SPECIAL REPORT: Censorware in the Stacks

Colin Rafferty craffert at ml.com
Tue Dec 23 07:42:18 PST 1997



Tim May writes:
> At 11:04 AM -0700 12/22/97, David Honig wrote:

>> Note that if the library in question were not arm of the State,
>> noone would have any First Amendment claim.
>> 
>> This is reminiscent of TM's recent (controversial) analysis of the fired
>> county trashworker/author,
>> and suggests a clearer example of the confusion caused by State as Employer:

> Yep, I started to write just such an analysis this morning when I saw
> Declan's report.

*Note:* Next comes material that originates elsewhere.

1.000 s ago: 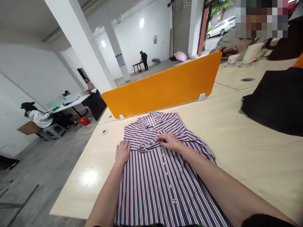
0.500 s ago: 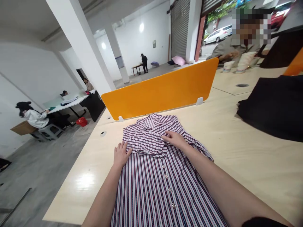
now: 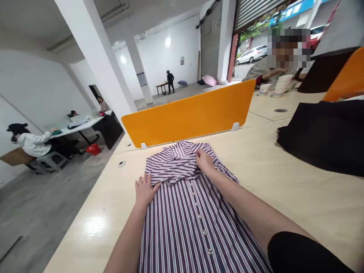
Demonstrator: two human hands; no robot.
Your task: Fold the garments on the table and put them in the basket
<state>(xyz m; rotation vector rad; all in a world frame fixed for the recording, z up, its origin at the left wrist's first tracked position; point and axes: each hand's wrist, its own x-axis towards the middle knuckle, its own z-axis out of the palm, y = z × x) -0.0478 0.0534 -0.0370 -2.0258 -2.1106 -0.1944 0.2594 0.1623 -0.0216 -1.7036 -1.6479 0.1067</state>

But I felt the arguments had already been made, in other
> cases, so I never finished the article.

> Look, the state-as-employer or the state-as-library has, for ontological
> reasons, various rules, conditions, etc. which have nothing to do with the
> state-as-sovereign.

> If the state-as-employer insists that English be spoken in offices, is this
> an infringement of First Amendment rights in even remotely the same way as
> if the state-as-sovereign illegalized the speaking of Portugese in Texas
> (or anyplace else that was not a state-as-employer office)?

If it is legal for employers to insist on a particular language being
spoken, then it is legal for the government, as an employer to do so.

> When the state-as-sovereign sets up libraries that don't carry Everything
> (hint: and not even the LOC carries everything), then the choices it makes
> can be seen by some to be First Amendment violations.

This is not a First Amendment violation.

The government is not required to promote all speech, but only to not
restrict it.  Selection of books for a library does not abdridge freedom
of speech, since the act of not selecting does not reduce speech.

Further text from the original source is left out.